The story of this collection began in the 1980s when Liz Rees, the then Borough Archivist, enquired about the records of the Queen Square Syndicate, property developers who had funded the rebuilding of a shopping arcade in the centre of the town in 1907. The accountants were known to have been appointed as liquidators for the Syndicate and they still had all the records. It turned out that the accountants had a large volume of other records stored at their office, relating mostly to local businesses and families and this collection was deposited in various accessions between the late 1980s and early 1990s.

Over two decades later, the collection remained uncatalogued and, apart from a basic list of the Queen Square Syndicate material, a fairly unknown quantity. An application was made to the National Cataloguing Grants Scheme and funding was secured to hire a Cataloguing Archivist for 18 months to fully catalogue the collection. The funding bid included the use of a team of local volunteers to assist with the project and the creation of a project blog to publicise the work on the project.

As little was known about the content of the collection, the starting point was to create a box list to get some idea of the content and location of the records within the collection. It took a few weeks to list the contents of all 200+ boxes, but once this was complete it became clear that a quite complex cataloguing structure would be needed to make sense of the collection. The collection contained three clear sets of records; the internal records of the accountants themselves; records of client businesses; and records of client families or personal clients. The records were further divided through a flexible classification scheme used in house for business collections down to item level.

This collection is unusual as it contains records of a wide variety of businesses offering a snapshot of 20th century business history.
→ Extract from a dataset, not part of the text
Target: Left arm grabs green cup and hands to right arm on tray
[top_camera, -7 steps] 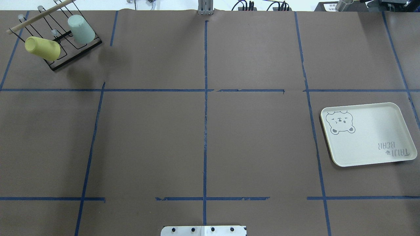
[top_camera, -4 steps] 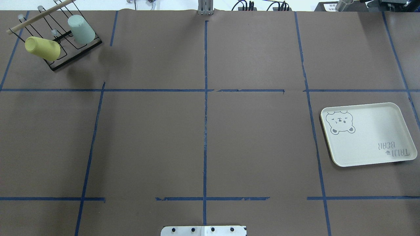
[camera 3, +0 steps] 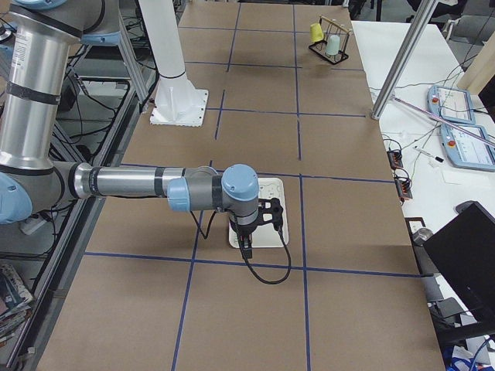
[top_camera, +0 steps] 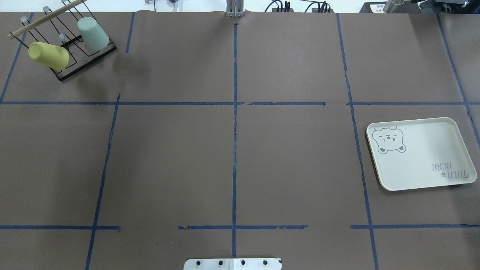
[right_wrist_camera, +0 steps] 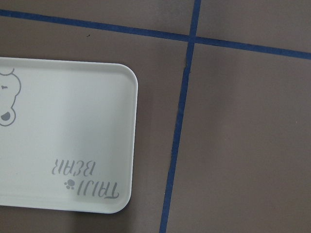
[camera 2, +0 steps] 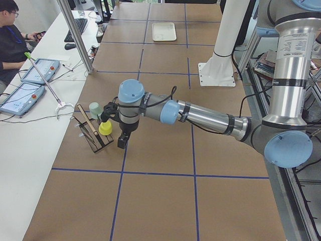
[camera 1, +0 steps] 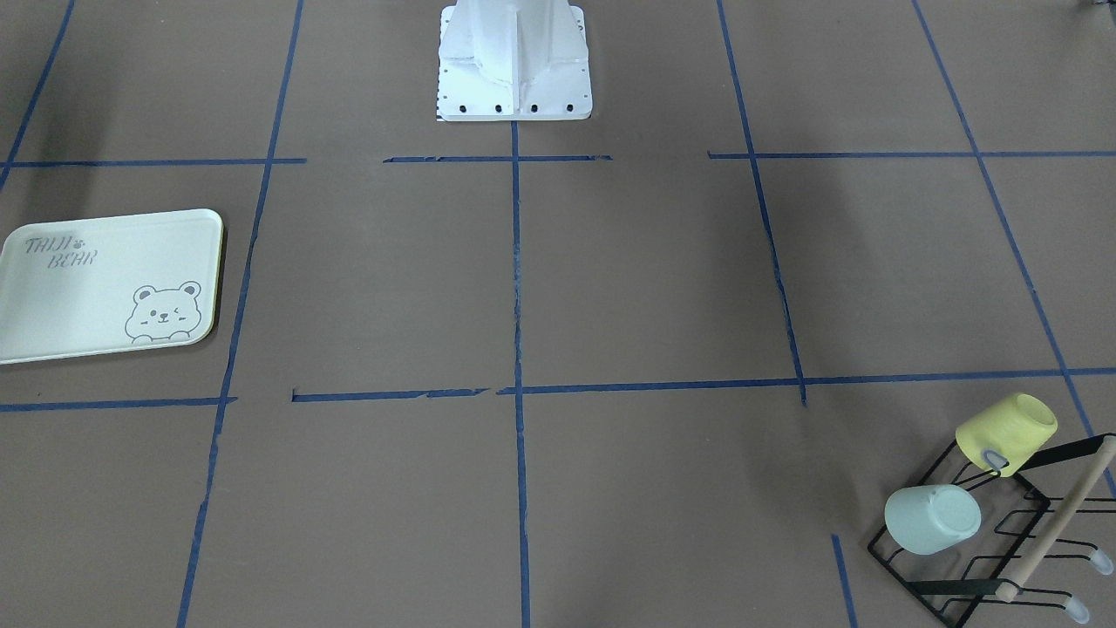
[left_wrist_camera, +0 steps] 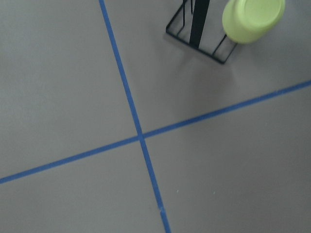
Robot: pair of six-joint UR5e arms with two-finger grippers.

The range of businesses represented in this collection includes small local businesses such as butchers, locksmiths and garages to national associations such as the British Wrought Iron Association and everything in between. The range of trades represented and the variety in types and sizes of business make this collection fascinating, and the volume of information available to researchers shows why this collection was deemed to have national importance.

ARC Article page 2

Volunteers were recruited from the Friends of the Archives, through volunteering networks and from the University of Wolverhampton, to assist with this project. The volunteers have provided knowledge and skills to assist with the research required to produce administrative histories for the 50-60 business represented within this collection. The sheer volume of work undertaken, over 1,000 hours so far, has added great value to the catalogue entries by providing in depth histories for the businesses. This work has supported the cataloguing by allowing the records to be viewed in context.
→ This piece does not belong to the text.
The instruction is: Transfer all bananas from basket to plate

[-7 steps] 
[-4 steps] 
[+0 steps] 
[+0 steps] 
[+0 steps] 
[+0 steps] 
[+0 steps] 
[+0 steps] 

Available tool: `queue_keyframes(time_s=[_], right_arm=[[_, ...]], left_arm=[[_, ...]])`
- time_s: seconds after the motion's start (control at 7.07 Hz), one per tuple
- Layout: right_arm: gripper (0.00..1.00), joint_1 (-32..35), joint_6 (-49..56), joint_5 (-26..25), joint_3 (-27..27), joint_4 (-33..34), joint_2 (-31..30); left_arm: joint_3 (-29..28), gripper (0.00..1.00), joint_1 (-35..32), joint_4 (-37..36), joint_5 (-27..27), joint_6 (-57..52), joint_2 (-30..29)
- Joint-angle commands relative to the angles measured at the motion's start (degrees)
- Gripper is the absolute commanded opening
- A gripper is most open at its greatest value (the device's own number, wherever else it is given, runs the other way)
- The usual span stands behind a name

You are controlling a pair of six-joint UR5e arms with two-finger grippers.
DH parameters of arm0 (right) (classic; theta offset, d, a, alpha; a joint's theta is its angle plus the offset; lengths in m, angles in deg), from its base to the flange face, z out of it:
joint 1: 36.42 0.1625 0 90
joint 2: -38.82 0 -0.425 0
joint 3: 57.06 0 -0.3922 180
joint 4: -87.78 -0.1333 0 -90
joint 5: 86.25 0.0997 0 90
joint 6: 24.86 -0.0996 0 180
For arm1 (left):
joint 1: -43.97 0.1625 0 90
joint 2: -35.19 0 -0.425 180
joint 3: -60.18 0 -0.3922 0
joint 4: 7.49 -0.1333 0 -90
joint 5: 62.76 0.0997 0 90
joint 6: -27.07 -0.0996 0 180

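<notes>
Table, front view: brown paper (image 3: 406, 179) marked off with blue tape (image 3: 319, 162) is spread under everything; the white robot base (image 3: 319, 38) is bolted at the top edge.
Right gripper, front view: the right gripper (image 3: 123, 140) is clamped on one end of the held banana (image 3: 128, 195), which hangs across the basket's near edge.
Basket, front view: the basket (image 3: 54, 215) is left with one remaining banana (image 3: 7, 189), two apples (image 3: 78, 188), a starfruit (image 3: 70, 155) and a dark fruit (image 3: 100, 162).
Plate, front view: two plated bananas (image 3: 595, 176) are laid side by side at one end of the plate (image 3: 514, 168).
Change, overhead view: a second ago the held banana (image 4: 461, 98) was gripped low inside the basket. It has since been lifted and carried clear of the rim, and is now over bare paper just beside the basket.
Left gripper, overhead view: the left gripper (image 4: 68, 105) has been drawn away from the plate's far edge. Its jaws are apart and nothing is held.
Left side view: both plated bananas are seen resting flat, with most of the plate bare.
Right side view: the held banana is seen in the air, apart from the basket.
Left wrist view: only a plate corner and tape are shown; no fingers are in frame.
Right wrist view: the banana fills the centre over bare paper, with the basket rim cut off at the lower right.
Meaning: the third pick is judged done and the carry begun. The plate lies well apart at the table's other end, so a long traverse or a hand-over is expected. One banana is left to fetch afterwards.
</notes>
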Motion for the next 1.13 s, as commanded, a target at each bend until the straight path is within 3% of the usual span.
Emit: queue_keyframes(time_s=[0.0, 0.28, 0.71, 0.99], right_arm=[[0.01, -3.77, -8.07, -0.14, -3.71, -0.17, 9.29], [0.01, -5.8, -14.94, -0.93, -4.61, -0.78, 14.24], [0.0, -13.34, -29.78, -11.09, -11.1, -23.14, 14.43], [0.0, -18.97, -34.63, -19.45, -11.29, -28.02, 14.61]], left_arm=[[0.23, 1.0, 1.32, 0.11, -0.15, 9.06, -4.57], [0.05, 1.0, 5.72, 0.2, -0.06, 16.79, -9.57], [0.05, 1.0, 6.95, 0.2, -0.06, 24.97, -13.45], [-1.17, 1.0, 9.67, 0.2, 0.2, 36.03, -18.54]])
The volunteers have also supported other aspects of the project, including helping to physically rearrange and organise the collection during our closed fortnight. This was a huge undertaking as the records had never been sorted and had just been boxed as they came in, so they required finding, identifying, reboxing and labelling before being returned to the strong room in a more usable order. The volunteers have also been helping with some basic conservation tasks, mostly cleaning and packaging to prepare the more delicate records for cataloguing.

This project has been very lucky to receive some additional funding from the National Manuscripts Conservation Trust to help pay for the conservation work required to make the collection fully accessible. Some of the records had been stored in damp conditions before being deposited at the Archive and as a result are in a very bad state. Many volumes have required extensive repair work to ensure they will be usable in the future.

A blog has been created for the project and is updated weekly with information on the project, the businesses represented, events, the work of the volunteers and conservation work. The blog seems to have been successful in offering a way of disseminating information about the project and in making a wider range of people aware of the records being catalogued. Enquiries have been received regarding some of the records being catalogued as a direct result of the blog. The blog also works as a project diary and has been a great way to track the stages of the project.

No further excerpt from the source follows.